Current Behavior
After atomic-rollback is uninstalled from a system that has had migrate
applied, any subsequent kernel install via dnf or kernel-install produces a
BLS entry with paths that GRUB cannot resolve. The kernel package installs
successfully, but on next reboot GRUB fails to load it and drops to the GRUB
menu with the new kernel marked unbootable.

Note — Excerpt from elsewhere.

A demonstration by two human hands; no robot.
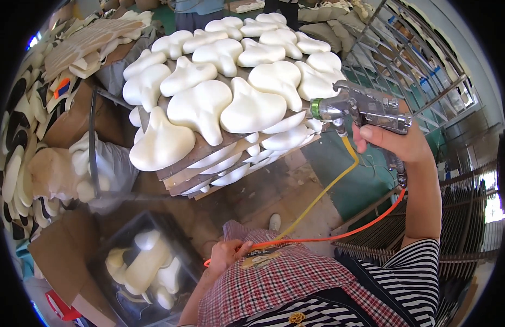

The standard Fedora kernel-install pipeline (90-loaderentry.install
invoking grub2-mkrelpath) generates linux and initrd BLS fields of the
form /root/boot/vmlinuz-X and /root/boot/initramfs-X.img for new kernels
on a migrated layout. The 90-atomic-rollback.install kernel-install hook
normally rewrites these paths via fix_bls_paths in src/kernel_hook.rs,
but the hook is removed when the package is removed, so the rewrite never
happens for kernels installed after that point.
GRUB error on reboot:
Booting `Fedora Linux (X.Y.Z-200.fc43.x86_64) 43 (Cloud Edition)'
error: ../../grub-core/fs/btrfs.c:2153:file
`/root/boot/vmlinuz-X.Y.Z-200.fc43.x86_64'
not found.
error: ../../grub-core/loader/i386/efi/linux.c:260:you need to load the
kernel first.
Press any key to continue...
Failed to boot both default and fallback entries.
Expected Behavior
A system that has had migrate applied should produce bootable BLS entries
for future kernel installs. The migration permanently changes the on-disk
layout (consumes /boot, creates symlinks at the root subvolume, updates ESP
grub.cfg, rewrites existing BLS entries). After such a permanent change,
subsequent kernel installs should not produce broken boot configurations,
regardless of whether the package that performed the migration is still
installed.
Context
Old kernels installed before package removal continue to boot correctly
because their BLS entries were rewritten at install time when the hook was
still active. The first failure surfaces only when a new kernel is installed
after removing the package. The failure is not visible until reboot, and at
that point the new kernel is the default, GRUB fails to load it, and only
manual selection of the previous kernel from the GRUB menu allows recovery.
The system is recoverable from the GRUB menu by selecting an older kernel.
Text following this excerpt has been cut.